In 1978, he cofounded the literary journal Bamboo Ridge with Darrell H. Y. Lum to encourage the growth of a distinctly Hawaiian literary style. Authors whose works appeared in Bamboo Ridge included Gary Pak, Lois-Ann Yamanaka, Rodney Morales, Wing Tek Lum, and Cathy Song. Pak described the journal as "the primary literary force in Hawaii today", and it received the Hawaii Award for Literature in 1996 from the Hawaii Literary Arts Council. The success and influence of the Bamboo Ridge group of writers, among whom Chock himself was included, was later examined in detail by literary critic Rob Wilson in his study Reimagining the American Pacific.

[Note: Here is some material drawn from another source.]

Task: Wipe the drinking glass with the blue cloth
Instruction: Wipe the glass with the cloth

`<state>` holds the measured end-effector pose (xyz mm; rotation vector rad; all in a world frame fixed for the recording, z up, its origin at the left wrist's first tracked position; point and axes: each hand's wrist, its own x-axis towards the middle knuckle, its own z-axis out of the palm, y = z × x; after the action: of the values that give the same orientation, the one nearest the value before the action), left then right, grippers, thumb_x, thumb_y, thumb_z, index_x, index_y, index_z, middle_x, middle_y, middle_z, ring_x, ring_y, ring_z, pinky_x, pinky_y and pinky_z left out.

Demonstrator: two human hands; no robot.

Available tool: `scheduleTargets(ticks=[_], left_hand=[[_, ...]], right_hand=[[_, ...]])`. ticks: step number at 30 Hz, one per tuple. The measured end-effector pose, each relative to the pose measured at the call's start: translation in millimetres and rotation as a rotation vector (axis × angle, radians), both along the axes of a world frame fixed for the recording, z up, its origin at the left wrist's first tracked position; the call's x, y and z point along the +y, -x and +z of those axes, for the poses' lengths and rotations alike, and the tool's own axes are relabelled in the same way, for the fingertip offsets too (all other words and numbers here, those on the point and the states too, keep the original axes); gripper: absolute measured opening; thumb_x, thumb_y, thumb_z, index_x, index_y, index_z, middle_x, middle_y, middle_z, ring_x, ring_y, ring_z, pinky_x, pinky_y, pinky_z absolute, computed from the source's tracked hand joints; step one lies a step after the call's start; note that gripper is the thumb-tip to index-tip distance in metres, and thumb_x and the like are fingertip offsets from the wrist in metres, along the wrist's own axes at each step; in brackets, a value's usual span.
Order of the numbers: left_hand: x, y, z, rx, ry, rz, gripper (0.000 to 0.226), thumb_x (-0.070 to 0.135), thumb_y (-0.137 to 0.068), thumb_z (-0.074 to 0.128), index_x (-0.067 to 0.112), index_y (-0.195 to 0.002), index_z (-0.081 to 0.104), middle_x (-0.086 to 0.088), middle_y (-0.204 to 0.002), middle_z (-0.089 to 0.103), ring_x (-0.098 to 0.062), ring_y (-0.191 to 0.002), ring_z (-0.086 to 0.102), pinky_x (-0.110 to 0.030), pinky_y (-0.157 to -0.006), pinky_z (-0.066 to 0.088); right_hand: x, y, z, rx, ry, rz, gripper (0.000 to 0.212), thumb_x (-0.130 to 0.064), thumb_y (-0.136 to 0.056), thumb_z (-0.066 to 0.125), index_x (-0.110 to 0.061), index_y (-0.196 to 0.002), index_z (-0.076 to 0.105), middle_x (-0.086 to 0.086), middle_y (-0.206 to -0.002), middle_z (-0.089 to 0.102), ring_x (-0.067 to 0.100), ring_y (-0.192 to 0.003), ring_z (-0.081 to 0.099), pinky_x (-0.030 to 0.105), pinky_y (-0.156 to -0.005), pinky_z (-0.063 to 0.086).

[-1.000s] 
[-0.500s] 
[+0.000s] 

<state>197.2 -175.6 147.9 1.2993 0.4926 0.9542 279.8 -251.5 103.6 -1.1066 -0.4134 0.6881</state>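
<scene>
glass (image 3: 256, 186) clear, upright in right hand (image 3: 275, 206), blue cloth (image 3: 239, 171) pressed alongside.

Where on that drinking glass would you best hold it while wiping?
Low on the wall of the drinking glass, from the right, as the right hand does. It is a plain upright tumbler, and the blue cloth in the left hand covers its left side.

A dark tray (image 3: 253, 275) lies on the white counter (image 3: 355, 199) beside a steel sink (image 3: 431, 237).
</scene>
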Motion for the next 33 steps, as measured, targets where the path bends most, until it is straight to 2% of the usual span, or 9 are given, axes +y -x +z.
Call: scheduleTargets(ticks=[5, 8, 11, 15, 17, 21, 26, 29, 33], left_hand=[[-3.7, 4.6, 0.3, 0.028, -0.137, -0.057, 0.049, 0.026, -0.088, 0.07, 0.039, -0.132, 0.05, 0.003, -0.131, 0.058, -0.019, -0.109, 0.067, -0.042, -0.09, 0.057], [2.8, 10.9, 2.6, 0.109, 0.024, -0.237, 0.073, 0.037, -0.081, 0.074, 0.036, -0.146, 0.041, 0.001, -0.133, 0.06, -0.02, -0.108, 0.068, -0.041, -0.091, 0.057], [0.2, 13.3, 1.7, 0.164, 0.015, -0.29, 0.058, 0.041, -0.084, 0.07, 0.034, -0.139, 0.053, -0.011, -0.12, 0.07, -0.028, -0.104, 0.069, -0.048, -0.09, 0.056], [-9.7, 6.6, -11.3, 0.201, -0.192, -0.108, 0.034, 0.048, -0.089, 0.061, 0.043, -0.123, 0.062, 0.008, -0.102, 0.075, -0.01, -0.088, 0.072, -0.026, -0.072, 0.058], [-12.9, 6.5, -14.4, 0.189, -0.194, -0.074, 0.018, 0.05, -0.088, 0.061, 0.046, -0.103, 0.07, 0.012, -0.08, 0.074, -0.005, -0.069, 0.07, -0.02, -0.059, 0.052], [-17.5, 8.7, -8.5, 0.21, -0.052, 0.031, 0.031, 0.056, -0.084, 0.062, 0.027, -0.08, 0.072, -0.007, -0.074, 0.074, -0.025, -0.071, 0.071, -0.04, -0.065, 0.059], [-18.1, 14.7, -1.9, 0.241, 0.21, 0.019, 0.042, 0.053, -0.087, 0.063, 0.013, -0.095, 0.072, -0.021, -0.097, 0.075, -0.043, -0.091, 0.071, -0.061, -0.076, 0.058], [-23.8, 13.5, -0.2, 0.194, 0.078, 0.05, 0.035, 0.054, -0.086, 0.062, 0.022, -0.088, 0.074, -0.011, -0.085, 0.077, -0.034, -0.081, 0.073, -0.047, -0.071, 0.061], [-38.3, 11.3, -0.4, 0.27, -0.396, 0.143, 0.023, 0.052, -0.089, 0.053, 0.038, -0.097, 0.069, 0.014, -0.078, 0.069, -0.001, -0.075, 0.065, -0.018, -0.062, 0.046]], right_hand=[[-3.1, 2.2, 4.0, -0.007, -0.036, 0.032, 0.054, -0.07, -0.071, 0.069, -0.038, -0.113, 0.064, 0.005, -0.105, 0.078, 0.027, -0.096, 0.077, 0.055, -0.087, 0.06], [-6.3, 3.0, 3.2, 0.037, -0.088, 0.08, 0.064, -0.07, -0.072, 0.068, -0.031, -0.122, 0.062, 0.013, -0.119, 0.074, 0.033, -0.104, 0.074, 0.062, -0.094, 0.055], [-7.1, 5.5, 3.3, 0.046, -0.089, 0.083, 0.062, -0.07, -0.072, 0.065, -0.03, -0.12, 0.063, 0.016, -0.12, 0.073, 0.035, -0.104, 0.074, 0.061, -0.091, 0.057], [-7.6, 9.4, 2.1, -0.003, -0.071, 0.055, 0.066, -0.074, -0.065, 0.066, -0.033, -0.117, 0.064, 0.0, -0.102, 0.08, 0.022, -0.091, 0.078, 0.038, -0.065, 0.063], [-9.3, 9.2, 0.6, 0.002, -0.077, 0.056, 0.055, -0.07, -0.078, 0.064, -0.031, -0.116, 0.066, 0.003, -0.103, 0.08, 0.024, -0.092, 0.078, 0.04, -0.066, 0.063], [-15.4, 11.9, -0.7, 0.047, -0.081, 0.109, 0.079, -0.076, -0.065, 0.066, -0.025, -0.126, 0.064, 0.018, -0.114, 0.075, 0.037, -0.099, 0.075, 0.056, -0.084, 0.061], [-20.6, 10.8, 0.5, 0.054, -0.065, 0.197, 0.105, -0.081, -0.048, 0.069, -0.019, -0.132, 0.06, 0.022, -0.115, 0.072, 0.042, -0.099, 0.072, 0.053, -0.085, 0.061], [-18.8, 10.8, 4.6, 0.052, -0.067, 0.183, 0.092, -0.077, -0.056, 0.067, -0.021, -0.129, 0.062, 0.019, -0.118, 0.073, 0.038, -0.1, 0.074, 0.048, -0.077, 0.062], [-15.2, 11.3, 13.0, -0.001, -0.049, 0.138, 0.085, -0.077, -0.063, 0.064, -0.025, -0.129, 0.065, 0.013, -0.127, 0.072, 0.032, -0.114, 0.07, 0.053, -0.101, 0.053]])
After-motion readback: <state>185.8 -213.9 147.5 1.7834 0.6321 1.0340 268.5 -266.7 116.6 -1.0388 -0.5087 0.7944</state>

Chock has also edited several anthologies featuring Hawaiian writers, as well as Small Kid Time Hawaii and Haku Mele o Hawaii, two collections of children's poetry.

He received the Elliot Cades Award for Literature in 1996.

==Bibliography==
- Moving Toward the Light: A Sequence of Poems (1977)
- Ten Thousand Wishes (1978)
- Talk Story: An Anthology of Hawaii's Local Writers (1978) (editor)
- The Best of Bamboo Ridge (1986) (edited with Darrell H. Y. Lum)
- Pake: Writings by Chinese in Hawaii (1989) (edited with Darrell H. Y. Lum)
- Last Days Here (1990)
- Pass On, No Pass Back! (1990) (edited with Darrell H. Y. Lum and Art Kodani)
- The Best of Honolulu Fiction (1999) (edited with Darrell H. Y. Lum)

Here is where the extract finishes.